Now, just to prove I’m not all sarcasm, I do want to share some spiritual fun too!

I love Jewish history and enjoy learning new things about that part of my Christian heritage. A friend showed me how to look up my Jewish birthday! It’s the 29th of Tevet (5726). Ya. Cool. I have no idea what it really means.

The Torah portion commonly attributed to my birthday (1/21/66, morning in case you're wondering) is Exodus 6:2-9:35 — starting when God spoke to Moses about taking the Israelites out from under the hand of the Egyptians as His special people and deliver them to the Promised Land then continuing through the first five plagues. The realities of God’s grand plan of redemption were unfolding and we see His absolute authority to perform great acts (starting with judgment on Pharaoh). 

Just before this (in chapter 4), we see that Moses’ faith was shaky and he worried about his weaknesses as an appointed leader saying, “I am slow of speech and tongue.” But this gives me great comfort and hope on many levels. God responds saying, “Who has made man’s mouth? Who makes him mute, or deaf, or seeing, or blind? Is it not I, the Lord? Now therefore go, and I will be with your mouth and teach you what you shall speak.”  (Exodus 4:10-11)

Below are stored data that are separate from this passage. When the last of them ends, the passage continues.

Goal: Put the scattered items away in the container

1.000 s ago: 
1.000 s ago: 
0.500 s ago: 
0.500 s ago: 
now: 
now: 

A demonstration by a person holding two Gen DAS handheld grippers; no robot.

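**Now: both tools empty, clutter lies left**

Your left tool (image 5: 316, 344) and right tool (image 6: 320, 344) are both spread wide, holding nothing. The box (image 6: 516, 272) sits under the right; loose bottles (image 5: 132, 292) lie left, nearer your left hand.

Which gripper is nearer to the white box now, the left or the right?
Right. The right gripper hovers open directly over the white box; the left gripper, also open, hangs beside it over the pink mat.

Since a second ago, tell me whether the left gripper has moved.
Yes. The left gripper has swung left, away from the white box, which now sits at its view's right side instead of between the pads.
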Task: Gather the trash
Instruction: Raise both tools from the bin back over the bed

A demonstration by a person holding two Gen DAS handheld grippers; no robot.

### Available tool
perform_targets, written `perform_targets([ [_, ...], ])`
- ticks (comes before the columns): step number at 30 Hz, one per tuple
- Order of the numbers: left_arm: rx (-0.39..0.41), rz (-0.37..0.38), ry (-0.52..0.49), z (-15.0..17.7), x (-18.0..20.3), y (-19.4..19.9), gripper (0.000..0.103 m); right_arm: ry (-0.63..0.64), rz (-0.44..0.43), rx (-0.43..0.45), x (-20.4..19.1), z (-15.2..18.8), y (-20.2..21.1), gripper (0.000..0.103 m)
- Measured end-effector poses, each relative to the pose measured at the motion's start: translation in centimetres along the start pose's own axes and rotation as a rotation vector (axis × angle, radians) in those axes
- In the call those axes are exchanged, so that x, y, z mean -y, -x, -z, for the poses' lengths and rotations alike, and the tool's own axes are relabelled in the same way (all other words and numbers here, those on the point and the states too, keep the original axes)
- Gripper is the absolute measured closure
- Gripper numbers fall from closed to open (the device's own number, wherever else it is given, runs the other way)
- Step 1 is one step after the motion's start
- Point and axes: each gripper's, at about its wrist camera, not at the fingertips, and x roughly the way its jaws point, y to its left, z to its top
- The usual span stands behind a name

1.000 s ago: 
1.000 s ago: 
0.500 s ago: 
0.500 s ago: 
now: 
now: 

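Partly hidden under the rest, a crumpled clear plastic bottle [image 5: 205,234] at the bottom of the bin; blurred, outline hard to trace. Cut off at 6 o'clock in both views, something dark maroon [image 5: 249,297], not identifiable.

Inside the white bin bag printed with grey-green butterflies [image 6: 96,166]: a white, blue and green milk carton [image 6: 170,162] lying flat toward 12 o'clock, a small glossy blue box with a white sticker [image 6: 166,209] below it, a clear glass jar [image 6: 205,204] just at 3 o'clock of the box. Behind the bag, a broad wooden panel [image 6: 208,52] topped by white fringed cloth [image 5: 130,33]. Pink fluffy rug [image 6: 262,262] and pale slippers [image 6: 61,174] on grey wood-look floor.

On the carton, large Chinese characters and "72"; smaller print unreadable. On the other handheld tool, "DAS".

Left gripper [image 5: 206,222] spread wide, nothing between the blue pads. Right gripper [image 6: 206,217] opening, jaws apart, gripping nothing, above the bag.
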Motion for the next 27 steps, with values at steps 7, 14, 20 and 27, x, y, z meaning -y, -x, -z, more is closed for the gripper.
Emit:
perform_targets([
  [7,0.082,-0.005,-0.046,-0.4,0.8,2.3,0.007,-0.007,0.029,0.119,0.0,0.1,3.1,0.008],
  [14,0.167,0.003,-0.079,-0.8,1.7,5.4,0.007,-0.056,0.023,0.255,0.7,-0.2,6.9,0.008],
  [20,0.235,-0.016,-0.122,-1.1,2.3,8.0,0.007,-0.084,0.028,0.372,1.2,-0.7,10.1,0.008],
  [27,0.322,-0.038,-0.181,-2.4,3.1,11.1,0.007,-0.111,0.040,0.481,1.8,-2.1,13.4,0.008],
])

THE TRUTH: God is sovereign over all things including disability, brokenness, weakness...yes, my "old age" as it comes along too. His design is always good. He takes good care of His children. He is perfect and powerful in my weakness. In my weaknesses, He is shown to be strong. He redeems all those who trust in Him. Because I TRUST IN HIM, there is a Promised Land ahead for me! And even though my faith is shaky sometimes, God is patient and kind. He surrounds me with support, equips me for every good work, and keeps giving me good gifts. He reveals more of His power, presence and goodness as I walk in celebration that there is FULLNESS OF LIFE IN HIS PRESENCE!

For sure, my greatest gift and reward today is the privilege of walking with Jesus. Now THAT really is something worth celebrating!